● **What you will do**: Please repeat only the lines below starting at the line that holds "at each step" and ending at the line that holds "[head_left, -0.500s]", exactly, with both of those lines included and every picture omitted.

+++ Given information +++

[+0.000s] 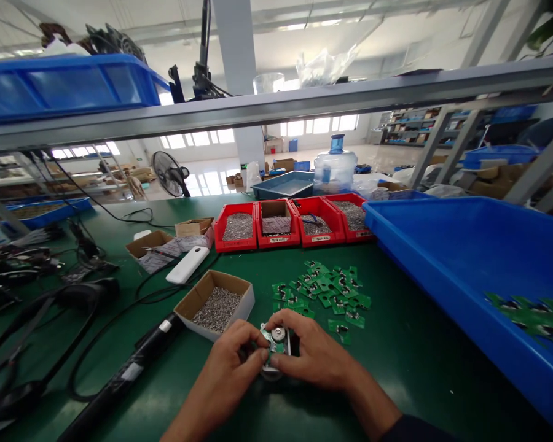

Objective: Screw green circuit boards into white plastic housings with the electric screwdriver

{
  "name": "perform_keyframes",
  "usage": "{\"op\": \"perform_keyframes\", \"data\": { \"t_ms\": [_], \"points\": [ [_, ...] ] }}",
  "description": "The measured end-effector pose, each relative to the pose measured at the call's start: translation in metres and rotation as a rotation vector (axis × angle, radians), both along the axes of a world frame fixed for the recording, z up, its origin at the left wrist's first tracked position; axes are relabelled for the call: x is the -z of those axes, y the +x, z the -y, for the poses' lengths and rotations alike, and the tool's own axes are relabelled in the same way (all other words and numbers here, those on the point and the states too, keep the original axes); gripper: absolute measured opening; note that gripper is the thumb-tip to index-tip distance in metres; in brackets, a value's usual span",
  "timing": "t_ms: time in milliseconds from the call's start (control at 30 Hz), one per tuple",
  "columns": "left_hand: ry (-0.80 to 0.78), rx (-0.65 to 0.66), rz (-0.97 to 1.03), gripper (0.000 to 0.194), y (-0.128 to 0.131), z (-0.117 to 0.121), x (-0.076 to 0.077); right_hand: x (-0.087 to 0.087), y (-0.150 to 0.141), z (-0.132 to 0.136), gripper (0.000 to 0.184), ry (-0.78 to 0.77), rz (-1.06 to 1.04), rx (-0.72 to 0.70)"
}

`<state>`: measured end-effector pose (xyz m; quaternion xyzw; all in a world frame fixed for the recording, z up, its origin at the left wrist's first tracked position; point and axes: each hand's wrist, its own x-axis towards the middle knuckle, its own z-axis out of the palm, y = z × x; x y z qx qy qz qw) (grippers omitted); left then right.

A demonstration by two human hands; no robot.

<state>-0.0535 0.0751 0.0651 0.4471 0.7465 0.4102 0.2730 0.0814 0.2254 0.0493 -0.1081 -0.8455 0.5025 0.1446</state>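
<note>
Between my hands, low in the middle of the head view, is a small white housing [271, 372] with a green circuit board [277, 347] and a round metal part [278, 334] in it. My left hand [233, 362] closes on its left side, thumb and forefinger at the board. My right hand [308, 350] grips the housing from the right, with the thumb at its near end and the forefinger curled over the far end. The fingers hide part of the board. Just beyond them lies a loose pile of green circuit boards [325, 285].
A cardboard box of screws [246, 304] stands left of the hands, beside a black electric screwdriver [133, 371] and its cable. Red bins [237, 245] of small metal parts line the back. A large blue tray [424, 276] with boards is at right. A white phone-like object [187, 265] lies behind.
</note>
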Motion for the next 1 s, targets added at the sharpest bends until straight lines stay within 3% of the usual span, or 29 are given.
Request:
{"op": "perform_keyframes", "data": {
  "t_ms": [100, 233, 467, 633, 1000],
  "points": [
    [0.027, 0.008, 0.006, 0.011, -0.001, 0.000, 0.002, 0.002, 0.001, -0.003, 0.040, -0.059, 0.012, -0.006],
    [0.077, 0.016, 0.030, 0.013, -0.002, 0.001, 0.002, 0.007, 0.000, -0.006, 0.059, -0.168, 0.056, -0.015],
    [0.083, 0.003, 0.041, 0.019, -0.009, 0.002, -0.001, 0.009, -0.002, -0.007, 0.069, -0.160, 0.059, 0.015],
    [0.067, 0.007, 0.030, 0.016, -0.006, -0.001, 0.004, 0.009, -0.001, -0.006, 0.066, -0.132, 0.040, 0.014],
    [0.073, -0.009, -0.024, 0.011, -0.002, -0.005, 0.014, 0.008, -0.006, 0.003, 0.034, -0.012, -0.015, 0.027]
  ]
}}
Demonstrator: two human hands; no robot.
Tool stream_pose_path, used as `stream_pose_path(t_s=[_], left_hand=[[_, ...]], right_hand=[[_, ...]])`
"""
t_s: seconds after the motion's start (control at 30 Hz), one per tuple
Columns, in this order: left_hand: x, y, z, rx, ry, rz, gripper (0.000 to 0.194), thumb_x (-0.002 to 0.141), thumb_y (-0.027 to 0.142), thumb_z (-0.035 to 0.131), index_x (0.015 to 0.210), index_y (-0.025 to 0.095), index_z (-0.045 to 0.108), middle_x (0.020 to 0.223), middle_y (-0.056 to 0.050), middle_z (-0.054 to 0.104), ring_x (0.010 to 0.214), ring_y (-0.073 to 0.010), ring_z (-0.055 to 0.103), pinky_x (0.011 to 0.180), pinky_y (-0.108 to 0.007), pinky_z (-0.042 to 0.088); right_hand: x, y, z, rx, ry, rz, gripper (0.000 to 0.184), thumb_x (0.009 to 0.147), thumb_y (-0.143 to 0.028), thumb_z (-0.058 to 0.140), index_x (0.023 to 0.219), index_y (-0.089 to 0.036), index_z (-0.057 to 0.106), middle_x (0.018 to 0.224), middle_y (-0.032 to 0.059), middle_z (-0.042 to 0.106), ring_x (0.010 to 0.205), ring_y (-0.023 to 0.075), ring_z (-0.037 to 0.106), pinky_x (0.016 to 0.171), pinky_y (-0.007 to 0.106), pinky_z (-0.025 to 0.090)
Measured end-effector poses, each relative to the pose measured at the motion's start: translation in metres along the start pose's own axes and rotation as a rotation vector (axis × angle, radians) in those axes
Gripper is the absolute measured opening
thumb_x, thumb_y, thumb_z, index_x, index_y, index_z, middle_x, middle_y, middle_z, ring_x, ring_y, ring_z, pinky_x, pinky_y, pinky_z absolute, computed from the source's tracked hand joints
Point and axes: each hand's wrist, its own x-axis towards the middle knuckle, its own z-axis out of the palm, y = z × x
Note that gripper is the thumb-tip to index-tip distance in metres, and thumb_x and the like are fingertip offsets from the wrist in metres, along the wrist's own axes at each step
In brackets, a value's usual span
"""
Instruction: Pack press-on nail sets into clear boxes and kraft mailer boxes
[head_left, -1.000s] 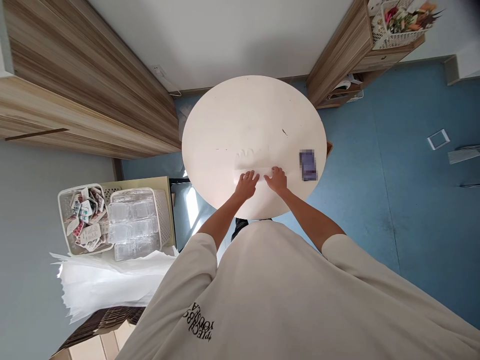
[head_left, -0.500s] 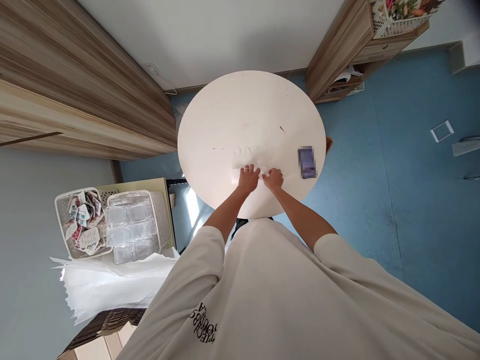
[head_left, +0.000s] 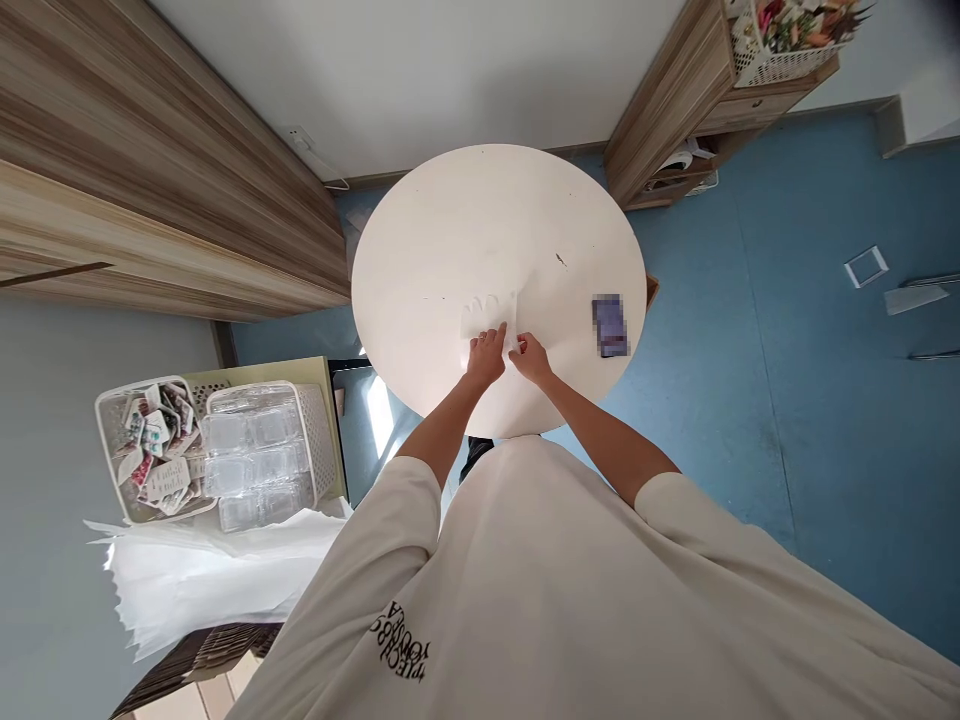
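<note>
1. Right hand [head_left: 531,357] is shifting left since the earlier frame; right edge of the white sheet [head_left: 480,320] is now lying closer in toward the left hand [head_left: 487,357].
2. Off-white T-shirt [head_left: 555,560] is filling the near view, black lettering showing.
3. Left hand is pressing down on the sheet, palm down, fingers extended, not curling around anything.
4. Right hand is curling, thumb and fingers pinching the sheet's right edge.
5. Sheet is lying on the near half of the round table [head_left: 450,220], wavy far edge showing beyond the fingers. Paper or film: can't tell.
6. Pixelated bluish rectangle [head_left: 610,325] is resting near the table's right edge.
7. Left side: loose white sheets [head_left: 217,575] are lying just nearer than a card-filled basket [head_left: 142,386] and a basket [head_left: 321,440] holding clear plastic boxes [head_left: 259,465].
8. Far right: wood-grain cabinet [head_left: 660,110] is standing on blue floor [head_left: 712,350].
</note>
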Motion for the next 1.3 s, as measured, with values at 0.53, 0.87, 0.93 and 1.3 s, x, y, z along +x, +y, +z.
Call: stream_pose_path(t_s=[0.53, 0.87, 0.93, 1.3], left_hand=[[-0.054, -0.052, -0.009, -0.293, 0.209, -0.504, 0.055, 0.102, 0.032, 0.052, 0.155, 0.022, 0.041, 0.150, -0.019, 0.060, 0.139, -0.0324, 0.058, 0.107, -0.048, 0.051], [-0.039, -0.052, 0.002, -0.474, 0.126, -0.689, 0.037, 0.095, 0.046, 0.066, 0.124, 0.025, 0.058, 0.136, -0.019, 0.068, 0.130, -0.0372, 0.064, 0.096, -0.052, 0.054], [-0.037, -0.047, 0.003, -0.445, 0.131, -0.729, 0.035, 0.094, 0.045, 0.068, 0.121, 0.025, 0.060, 0.140, -0.020, 0.065, 0.134, -0.0390, 0.061, 0.099, -0.055, 0.052], [-0.035, -0.036, 0.000, -0.358, 0.062, -0.658, 0.041, 0.104, 0.024, 0.051, 0.145, 0.022, 0.045, 0.146, -0.021, 0.061, 0.131, -0.0313, 0.065, 0.097, -0.046, 0.053]], right_hand=[[-0.006, -0.018, 0.018, -0.185, -0.021, -0.100, 0.028, 0.102, -0.028, 0.047, 0.129, -0.026, 0.053, 0.103, 0.0070, 0.072, 0.096, 0.0256, 0.070, 0.077, 0.035, 0.056], [-0.004, -0.033, 0.029, -0.418, -0.005, -0.056, 0.039, 0.100, -0.037, 0.055, 0.135, -0.025, 0.043, 0.122, 0.0138, 0.067, 0.107, 0.0299, 0.068, 0.080, 0.039, 0.056], [-0.004, -0.033, 0.030, -0.441, 0.006, -0.068, 0.039, 0.100, -0.037, 0.055, 0.135, -0.025, 0.043, 0.124, 0.0137, 0.067, 0.107, 0.0304, 0.069, 0.081, 0.040, 0.056], [-0.003, -0.032, 0.033, -0.580, 0.072, -0.196, 0.032, 0.101, -0.032, 0.057, 0.131, -0.025, 0.049, 0.130, 0.0141, 0.064, 0.113, 0.0320, 0.063, 0.092, 0.043, 0.053]])
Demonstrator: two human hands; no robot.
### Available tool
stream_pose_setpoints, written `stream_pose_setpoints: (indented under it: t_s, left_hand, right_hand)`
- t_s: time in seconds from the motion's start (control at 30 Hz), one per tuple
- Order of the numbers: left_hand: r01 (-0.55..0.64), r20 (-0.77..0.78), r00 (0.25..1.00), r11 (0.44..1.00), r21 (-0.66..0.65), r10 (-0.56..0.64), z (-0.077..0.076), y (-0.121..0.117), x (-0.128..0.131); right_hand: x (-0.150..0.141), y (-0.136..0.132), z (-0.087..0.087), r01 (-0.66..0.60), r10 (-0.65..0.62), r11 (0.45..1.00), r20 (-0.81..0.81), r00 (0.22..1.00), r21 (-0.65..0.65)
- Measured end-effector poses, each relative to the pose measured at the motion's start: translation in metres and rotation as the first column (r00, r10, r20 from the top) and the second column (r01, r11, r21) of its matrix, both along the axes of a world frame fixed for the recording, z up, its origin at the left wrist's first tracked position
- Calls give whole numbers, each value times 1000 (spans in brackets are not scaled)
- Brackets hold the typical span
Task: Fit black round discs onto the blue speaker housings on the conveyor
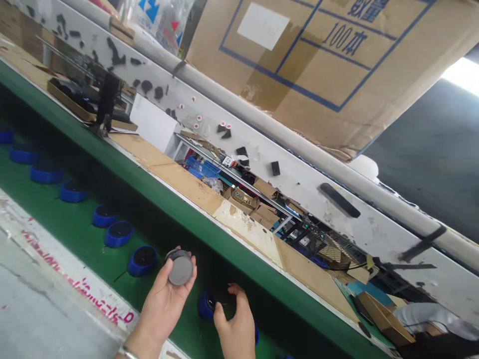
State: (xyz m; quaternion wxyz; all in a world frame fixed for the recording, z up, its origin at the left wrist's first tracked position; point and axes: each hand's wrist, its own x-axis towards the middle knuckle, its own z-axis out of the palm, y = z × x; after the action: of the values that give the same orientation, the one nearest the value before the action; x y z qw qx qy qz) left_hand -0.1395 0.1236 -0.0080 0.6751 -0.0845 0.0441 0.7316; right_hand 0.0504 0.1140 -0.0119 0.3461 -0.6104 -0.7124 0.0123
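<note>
My left hand (168, 294) holds a small stack of round grey discs (180, 270), gripped by the edges between thumb and fingers, with a flat face toward me. To the right, my right hand (237, 319) is curled over the green belt, thumb and forefinger bent around a dark patch. Whether that patch is a held part is unclear. Beside its thumb lies a round blue housing (205, 305) with a dark inside, partly covered by the hand. Another blue piece (256, 333) peeks out behind the right hand.
Several blue housings with black tops (119, 233) line the green conveyor belt (90, 252) to the left. A white ledge with pink writing (82, 284) borders the near side. Across the belt run cardboard strips (172, 177); a large carton (299, 60) sits above. A person's sleeve (430, 316) shows at lower right.
</note>
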Motion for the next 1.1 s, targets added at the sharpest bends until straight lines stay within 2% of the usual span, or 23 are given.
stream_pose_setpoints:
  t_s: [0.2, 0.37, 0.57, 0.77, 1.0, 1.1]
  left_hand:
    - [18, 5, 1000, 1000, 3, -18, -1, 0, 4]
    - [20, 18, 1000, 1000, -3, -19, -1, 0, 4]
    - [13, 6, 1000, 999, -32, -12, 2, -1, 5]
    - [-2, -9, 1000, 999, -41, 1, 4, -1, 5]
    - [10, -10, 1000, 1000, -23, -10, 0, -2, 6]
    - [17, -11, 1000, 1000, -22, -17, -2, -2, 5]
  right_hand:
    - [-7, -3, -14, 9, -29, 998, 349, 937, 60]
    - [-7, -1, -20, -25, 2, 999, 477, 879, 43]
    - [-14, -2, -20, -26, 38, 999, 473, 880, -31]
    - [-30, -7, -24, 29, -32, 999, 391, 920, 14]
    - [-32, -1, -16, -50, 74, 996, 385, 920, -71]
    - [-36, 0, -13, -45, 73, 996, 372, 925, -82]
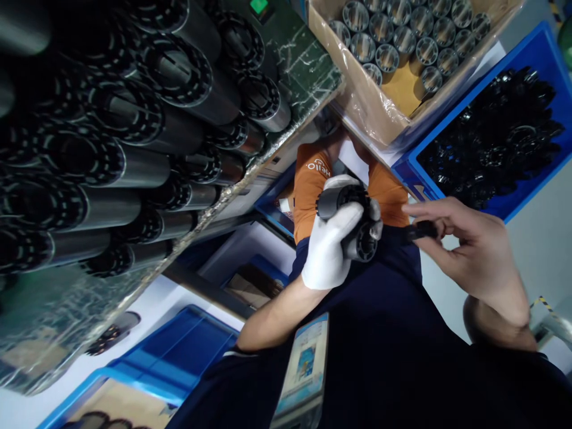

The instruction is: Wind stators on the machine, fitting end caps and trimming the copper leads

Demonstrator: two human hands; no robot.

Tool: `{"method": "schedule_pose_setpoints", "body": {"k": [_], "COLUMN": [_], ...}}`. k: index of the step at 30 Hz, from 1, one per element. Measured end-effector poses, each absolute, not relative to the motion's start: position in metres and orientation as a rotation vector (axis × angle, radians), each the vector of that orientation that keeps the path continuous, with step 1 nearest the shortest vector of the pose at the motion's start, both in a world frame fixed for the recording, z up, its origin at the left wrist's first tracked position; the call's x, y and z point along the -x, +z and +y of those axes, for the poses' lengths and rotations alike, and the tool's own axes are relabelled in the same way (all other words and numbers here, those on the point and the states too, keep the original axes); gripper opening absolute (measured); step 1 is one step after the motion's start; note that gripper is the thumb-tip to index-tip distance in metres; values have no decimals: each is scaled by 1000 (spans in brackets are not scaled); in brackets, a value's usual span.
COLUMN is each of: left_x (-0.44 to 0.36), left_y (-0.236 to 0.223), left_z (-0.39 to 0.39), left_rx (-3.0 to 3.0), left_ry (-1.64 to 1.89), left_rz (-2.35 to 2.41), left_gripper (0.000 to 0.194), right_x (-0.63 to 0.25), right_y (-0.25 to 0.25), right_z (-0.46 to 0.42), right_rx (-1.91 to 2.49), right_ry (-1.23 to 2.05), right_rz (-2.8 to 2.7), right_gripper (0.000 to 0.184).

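Observation:
My left hand [333,238], in a white glove, is closed around two short dark grey metal cylinders in front of my lap. The upper cylinder [329,202] lies on its side, and the lower one [360,245] shows a black slotted ring in its end. Parts of both are hidden by the gloved fingers. To the right, my bare right hand [469,244] pinches a small black plastic part [422,231] between thumb and fingers, apart from the cylinders. Its exact shape is blurred and partly covered.
Many slotted-end cylinders [147,113] stand on the green bench [308,59] at left. A cardboard box [366,113] of metal cylinders is at the top. Beside it, a blue bin [411,158] holds black plastic parts. Another blue bin [179,339] lies lower left.

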State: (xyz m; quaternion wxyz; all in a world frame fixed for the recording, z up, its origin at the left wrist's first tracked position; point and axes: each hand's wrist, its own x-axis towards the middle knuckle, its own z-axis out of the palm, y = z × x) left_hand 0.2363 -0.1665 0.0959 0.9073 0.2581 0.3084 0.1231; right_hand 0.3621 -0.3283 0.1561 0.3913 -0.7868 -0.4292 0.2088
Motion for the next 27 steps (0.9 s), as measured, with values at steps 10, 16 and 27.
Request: {"method": "schedule_pose_setpoints", "body": {"k": [10, 16, 27], "left_x": [-236, -240, -242], "left_y": [113, 116, 113], "left_z": [-160, -159, -164], "left_rx": [-599, -645, -666], "left_ry": [350, 320, 362], "left_rz": [758, 807, 792], "left_gripper": [51, 52, 36], "right_x": [-341, -335, -333], "right_y": [152, 142, 134], "right_z": [-322, -306, -297], "right_rx": [1809, 1804, 1818], "right_ry": [400, 229, 79], "right_rz": [-1115, -1146, -1095], "right_gripper": [64, 57, 22]}}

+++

● **Reply**:
Note that gripper is the thumb-tip to index-tip distance in metres, and thumb_x and the like are fingertip offsets from the wrist in metres, along the wrist's own axes at each step
In brackets, a value's usual span
"""
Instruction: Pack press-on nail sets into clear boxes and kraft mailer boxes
[head_left, -1.000s] 
[head_left, -0.500s] 

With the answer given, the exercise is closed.